Clark Fork River Fishing Report 5/4/26
The Clark, much like its compatriots is Missoula Valley, has expierenced a bump in flows (up ~500 CFS) over the weekend with the warmer weather. The clarity seems to be holding just fine allowing anglers to get hooked up on fish with reasonble success and recurrance. The Clark is definetley worth fishing this week if you have time. Try to get out in the evenings when the sun is about an hour from setting and you should be able to easily find a fish eating a dry fly.
Hatch activity is continuing to build, with March Browns, BWOs, Mothers Day Caddis, and the beggining of the Fluttering Stone hatch all in the mix. Fish will look up in softer water during warmer parts of the day in the evening, or if there is cloud cover during the day. Patterns like a Purple Haze, BWO Comparadun, Last Chance Cripple, and Parachute Adams, X-Caddis, Corn-Fed Caddis, and CHUBBIES can pick off opportunistic risers in back eddies and slower seams.

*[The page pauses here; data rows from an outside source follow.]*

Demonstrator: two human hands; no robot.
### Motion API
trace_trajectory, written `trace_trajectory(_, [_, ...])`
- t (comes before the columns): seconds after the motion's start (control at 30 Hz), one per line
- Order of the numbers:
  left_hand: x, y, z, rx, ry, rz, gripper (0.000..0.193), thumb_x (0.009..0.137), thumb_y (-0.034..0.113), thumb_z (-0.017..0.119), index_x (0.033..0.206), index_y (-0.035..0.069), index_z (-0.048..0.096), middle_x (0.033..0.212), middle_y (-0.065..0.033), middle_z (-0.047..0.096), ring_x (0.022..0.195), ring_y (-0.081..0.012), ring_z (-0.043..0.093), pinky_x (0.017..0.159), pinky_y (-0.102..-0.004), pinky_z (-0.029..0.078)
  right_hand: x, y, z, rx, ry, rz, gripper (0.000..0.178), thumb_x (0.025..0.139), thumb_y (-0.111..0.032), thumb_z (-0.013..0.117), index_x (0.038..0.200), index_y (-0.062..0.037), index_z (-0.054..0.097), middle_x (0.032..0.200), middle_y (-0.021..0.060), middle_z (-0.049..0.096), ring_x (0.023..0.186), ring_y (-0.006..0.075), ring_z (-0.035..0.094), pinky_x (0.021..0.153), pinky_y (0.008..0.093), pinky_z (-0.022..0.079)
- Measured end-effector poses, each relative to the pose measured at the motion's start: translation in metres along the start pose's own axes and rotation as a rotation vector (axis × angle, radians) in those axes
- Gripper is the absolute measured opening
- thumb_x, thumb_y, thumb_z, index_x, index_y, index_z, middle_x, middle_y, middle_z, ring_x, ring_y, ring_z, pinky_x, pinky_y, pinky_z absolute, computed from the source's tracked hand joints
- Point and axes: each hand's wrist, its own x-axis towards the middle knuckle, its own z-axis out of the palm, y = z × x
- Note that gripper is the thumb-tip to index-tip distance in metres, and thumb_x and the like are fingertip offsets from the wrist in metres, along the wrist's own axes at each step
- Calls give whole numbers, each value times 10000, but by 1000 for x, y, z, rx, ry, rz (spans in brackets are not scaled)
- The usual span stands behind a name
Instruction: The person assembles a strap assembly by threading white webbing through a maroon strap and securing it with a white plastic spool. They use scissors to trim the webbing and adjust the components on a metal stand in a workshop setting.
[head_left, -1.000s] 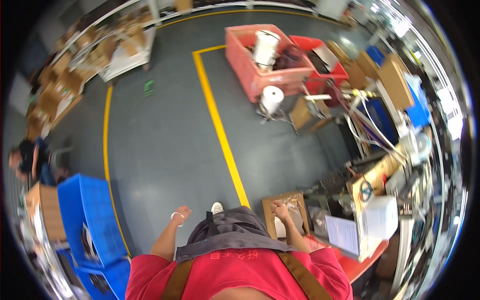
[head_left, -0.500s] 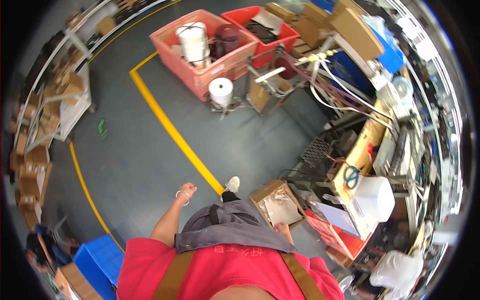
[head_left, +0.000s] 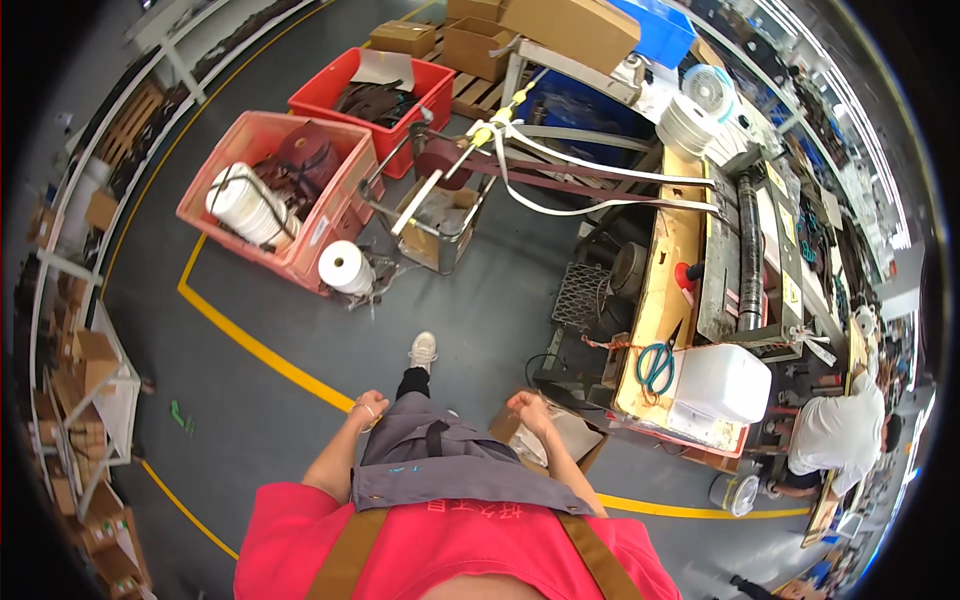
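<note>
Two bare hands, head view: left hand [head_left: 370, 408] beside the grey apron [head_left: 430, 488], a pale band at its wrist; right hand [head_left: 528, 408] over the open carton [head_left: 594, 452].
Grip: fingers of both hands loosely bent; whether either encloses anything cannot be told.
Carton: brown cardboard, open at the top, a pale sheet [head_left: 527, 443] inside; on the floor at the person's right, partly covered by the right forearm, near the wooden tabletop [head_left: 648, 290].
Tabletop: blue-handled scissors [head_left: 656, 367] beside a white container [head_left: 725, 383].
Writing: small reddish characters across the red shirt [head_left: 430, 550]; yellow labels [head_left: 790, 295] on the machine [head_left: 718, 290], too small to read.
Change from half a second earlier: view turned rightward; pink crate [head_left: 345, 215] farther left in the frame; right hand, then partly hidden by the apron, now fully visible; co-worker in white [head_left: 838, 432] higher in the frame.
</note>
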Motion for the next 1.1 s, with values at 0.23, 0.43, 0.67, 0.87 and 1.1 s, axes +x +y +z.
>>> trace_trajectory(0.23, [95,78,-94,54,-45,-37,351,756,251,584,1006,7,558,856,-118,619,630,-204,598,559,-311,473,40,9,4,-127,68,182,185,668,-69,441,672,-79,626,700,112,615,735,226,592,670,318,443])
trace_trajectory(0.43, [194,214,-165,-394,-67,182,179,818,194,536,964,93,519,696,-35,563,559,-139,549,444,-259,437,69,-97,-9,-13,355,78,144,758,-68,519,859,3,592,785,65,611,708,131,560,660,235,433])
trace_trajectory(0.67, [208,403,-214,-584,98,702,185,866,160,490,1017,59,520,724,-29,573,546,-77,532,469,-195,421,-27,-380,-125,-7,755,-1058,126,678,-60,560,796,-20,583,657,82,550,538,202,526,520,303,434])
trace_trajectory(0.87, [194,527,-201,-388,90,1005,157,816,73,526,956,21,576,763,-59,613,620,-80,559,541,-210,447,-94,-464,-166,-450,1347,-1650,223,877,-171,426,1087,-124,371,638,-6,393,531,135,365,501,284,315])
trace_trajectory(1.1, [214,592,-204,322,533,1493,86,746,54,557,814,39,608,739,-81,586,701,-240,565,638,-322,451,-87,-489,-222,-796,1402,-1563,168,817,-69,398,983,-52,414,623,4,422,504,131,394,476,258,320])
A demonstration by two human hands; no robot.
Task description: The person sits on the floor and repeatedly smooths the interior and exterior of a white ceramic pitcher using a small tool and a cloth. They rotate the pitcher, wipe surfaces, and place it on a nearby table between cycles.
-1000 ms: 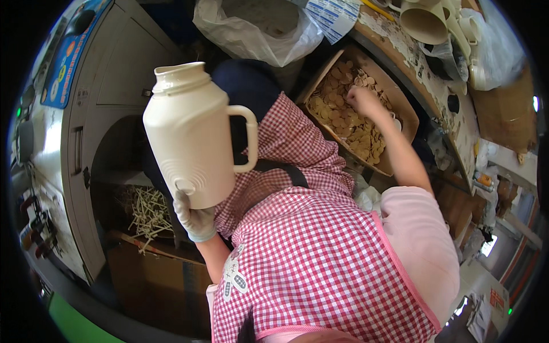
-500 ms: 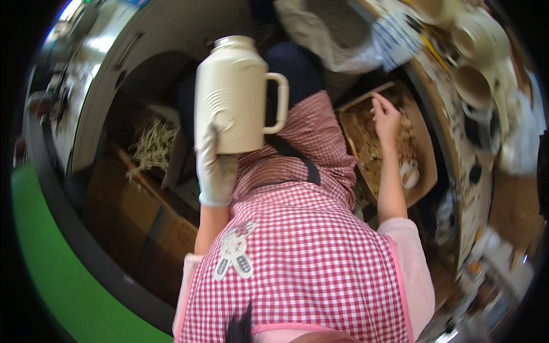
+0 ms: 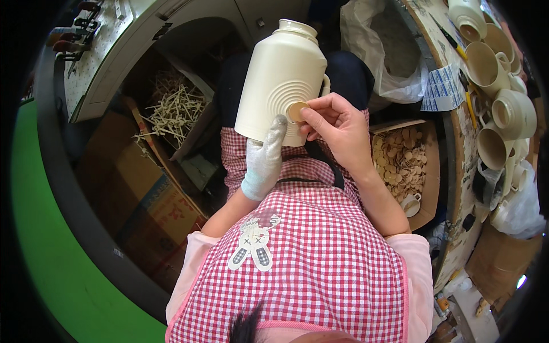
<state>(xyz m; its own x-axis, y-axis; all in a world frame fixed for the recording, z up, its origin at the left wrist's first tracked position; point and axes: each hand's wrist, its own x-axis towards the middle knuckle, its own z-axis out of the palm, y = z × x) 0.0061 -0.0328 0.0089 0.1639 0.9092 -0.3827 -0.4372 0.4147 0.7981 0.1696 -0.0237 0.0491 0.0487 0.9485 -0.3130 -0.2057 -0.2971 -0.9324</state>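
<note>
A cream plastic jug body (image 3: 280,74) with a ringed pattern and a side handle stands tilted above my lap. My left hand (image 3: 264,163), in a pale glove, supports it from below, thumb on its front and the other fingers hidden behind. Between the thumb and fingers of my bare right hand (image 3: 338,128) is a small round tan disc (image 3: 297,111). The disc is at the centre of the rings, against or just in front of the jug; I cannot tell which.
To the right a cardboard box (image 3: 430,188) holds many tan discs (image 3: 400,154) and a small white cup-like part. Cream jug parts (image 3: 494,146), a yellow-handled tool (image 3: 460,51) and a blue-white sheet (image 3: 443,88) lie on the bench. Left, another box holds thin cream sticks (image 3: 174,108).
My right hand has come from the disc box to the jug front with a disc. The jug has shifted right and turned, so its handle now shows less.
</note>
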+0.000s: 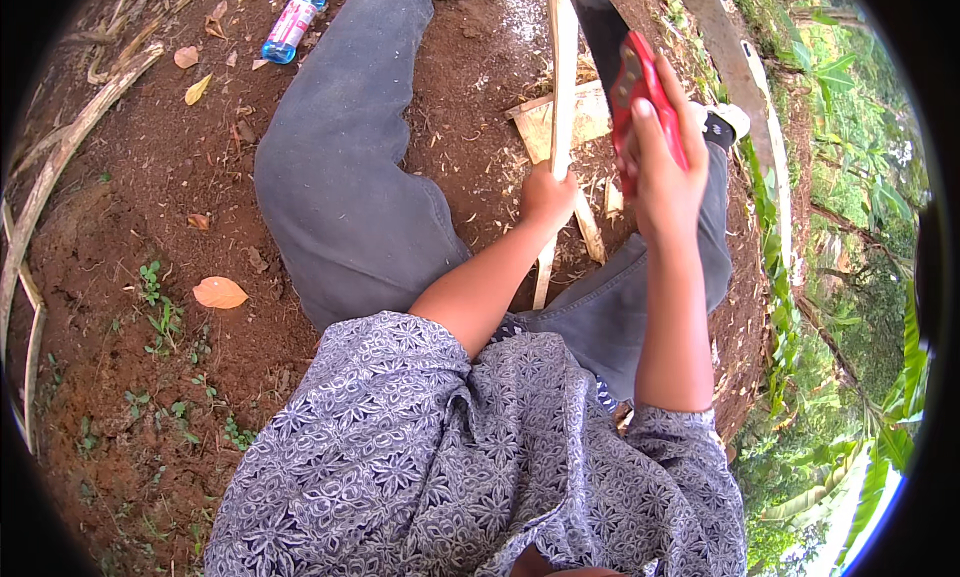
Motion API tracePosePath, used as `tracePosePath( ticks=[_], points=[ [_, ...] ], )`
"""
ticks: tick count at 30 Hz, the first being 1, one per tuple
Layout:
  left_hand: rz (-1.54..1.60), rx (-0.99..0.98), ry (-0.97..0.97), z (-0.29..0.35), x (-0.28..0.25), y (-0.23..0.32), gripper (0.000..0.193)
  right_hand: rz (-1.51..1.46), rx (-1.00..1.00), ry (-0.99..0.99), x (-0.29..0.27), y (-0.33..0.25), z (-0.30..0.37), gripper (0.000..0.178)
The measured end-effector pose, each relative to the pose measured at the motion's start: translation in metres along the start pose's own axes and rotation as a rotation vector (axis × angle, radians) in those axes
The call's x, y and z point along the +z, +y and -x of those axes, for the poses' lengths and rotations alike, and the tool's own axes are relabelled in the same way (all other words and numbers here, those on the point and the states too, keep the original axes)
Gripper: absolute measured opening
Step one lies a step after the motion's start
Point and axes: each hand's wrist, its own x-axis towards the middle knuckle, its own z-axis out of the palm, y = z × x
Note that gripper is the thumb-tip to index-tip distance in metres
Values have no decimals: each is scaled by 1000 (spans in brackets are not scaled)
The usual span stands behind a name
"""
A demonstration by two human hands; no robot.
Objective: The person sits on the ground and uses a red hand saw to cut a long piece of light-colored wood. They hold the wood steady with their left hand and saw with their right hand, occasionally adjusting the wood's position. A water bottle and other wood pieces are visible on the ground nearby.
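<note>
My left hand (548,195) is closed around a long pale wooden strip (563,87), which stands between my legs. The strip runs up past the top of the view, and its lower end shows below my fist. In my right hand (668,177) is a machete (600,27) with a broad dark blade and a red, riveted, guarded handle. Its blade points up and away, just right of the strip; its tip is out of view. On the ground beyond my left hand lies a flat piece of wood (535,129).
Pale shavings and a short wood piece (590,232) lie on the brown soil between my legs. A blue-capped or blue-tinted plastic bottle (297,19) rests beyond my left leg (345,147). Long dry branches (75,147) lie at far left. Green plants (850,227) grow along the right.
</note>
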Motion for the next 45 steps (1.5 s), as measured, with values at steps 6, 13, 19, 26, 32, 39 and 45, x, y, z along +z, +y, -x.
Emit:
tracePosePath(
  ticks=[6, 13, 19, 26, 32, 39, 45],
  points=[
    [-12, -16, -43, 3, 0, 14, 22, 164, 70, -4, -9, -63, -7, 48],
    [-25, -37, -72, -11, -9, 11, 26, 4, -58, -11, 69, 5, -120, 42],
    [6, -49, -59, -13, -13, 18, 23, 99, -202, 0, 58, 45, -118, 46],
    [-3, 108, 3, 11, 7, -2, 22, -49, -155, -54, 12, 22, -74, 47],
    [-2, -26, -111, 12, 5, 1, 29, 141, 114, -8, -7, -59, -19, 48],
    [26, -147, -192, 3, 6, -14, 33, 144, 90, -177, 28, -48, -92, 47],
    [-59, -104, -147, 3, 12, -6, 32, 137, 7, 10, 70, 24, -186, 39]
  ],
)
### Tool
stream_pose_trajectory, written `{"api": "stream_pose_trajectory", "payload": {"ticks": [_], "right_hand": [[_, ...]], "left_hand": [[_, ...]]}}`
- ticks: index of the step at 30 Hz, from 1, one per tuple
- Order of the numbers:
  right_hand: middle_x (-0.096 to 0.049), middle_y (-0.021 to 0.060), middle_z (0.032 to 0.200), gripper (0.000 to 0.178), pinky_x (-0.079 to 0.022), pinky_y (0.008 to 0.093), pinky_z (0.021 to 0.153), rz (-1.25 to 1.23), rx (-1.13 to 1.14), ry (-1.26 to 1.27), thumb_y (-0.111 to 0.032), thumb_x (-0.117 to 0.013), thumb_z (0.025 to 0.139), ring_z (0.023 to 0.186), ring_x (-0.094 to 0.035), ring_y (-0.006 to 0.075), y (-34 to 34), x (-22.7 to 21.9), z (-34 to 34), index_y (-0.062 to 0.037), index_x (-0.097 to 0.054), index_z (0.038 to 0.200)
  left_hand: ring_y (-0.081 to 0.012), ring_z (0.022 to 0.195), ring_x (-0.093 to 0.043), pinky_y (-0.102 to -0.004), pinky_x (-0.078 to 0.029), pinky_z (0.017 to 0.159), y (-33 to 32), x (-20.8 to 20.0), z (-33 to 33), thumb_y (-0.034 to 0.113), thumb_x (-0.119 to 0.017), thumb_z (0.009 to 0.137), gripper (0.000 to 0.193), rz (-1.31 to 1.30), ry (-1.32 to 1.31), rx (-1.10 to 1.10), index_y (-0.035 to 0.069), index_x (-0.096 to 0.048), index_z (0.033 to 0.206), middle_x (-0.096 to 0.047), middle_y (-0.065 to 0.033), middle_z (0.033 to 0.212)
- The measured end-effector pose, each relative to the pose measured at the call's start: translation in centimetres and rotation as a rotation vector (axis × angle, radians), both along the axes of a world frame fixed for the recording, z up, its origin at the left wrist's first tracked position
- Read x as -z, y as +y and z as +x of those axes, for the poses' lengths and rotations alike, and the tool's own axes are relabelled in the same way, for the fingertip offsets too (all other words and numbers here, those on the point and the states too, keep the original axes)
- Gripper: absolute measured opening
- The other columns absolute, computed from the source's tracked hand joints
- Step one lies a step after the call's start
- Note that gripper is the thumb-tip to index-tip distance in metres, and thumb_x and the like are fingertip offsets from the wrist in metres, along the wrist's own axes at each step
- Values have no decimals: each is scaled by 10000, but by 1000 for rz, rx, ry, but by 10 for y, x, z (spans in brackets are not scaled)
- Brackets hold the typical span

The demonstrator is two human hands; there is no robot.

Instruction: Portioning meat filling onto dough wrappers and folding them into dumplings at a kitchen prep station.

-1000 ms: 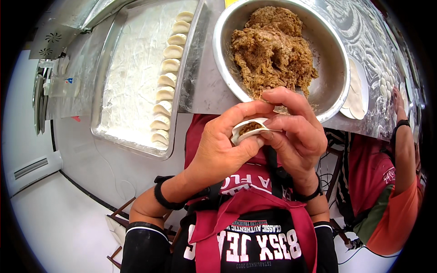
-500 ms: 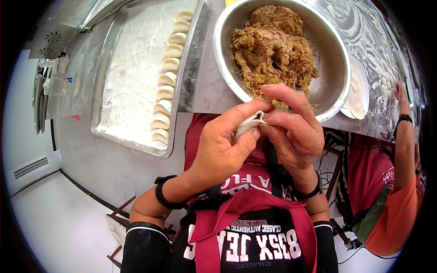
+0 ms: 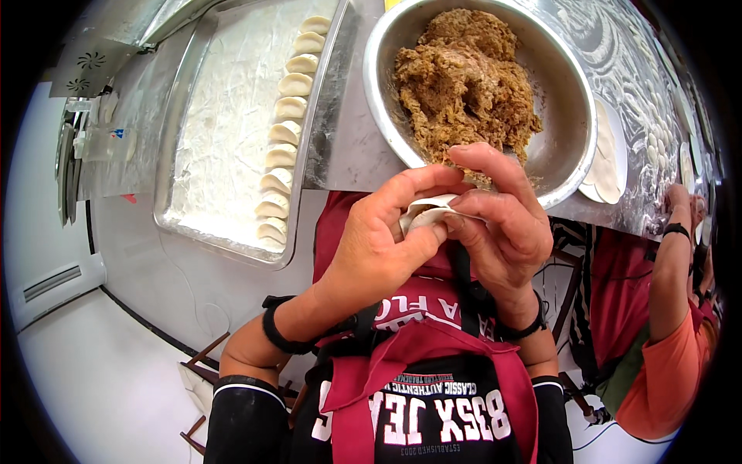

That said, nymphing and streamer fishing remain the ticket for consistent success right now. With the added turbidity, getting flies down into the strike zone is critical. Heavier indicator rigs with stonefly nymphs, San Juan Worms, and mayfly patterns like Pheasant Tails, Frenchies, and dark perdigons are producing. Focus your efforts on inside seams, slower buckets, and transition water where fish are holding out of the heavier current.
Streamer fishing continues to be very effective in these conditions. The off-color water favors larger, high-contrast patterns, so lean into darker flies like black, purple, and olive Dungeons, Gongas, and Woolly Buggers. If you find slightly cleaner side channels or improving clarity, mix in white or gold patterns like Sparkle Minnows or Masked Avengers. Fish them slow and deep along structure, undercut banks, and softer edges. While it’s not quite prime dry fly season yet on the Clark Fork, there’s still solid opportunity if you focus subsurface and adjust to the river’s color and flow.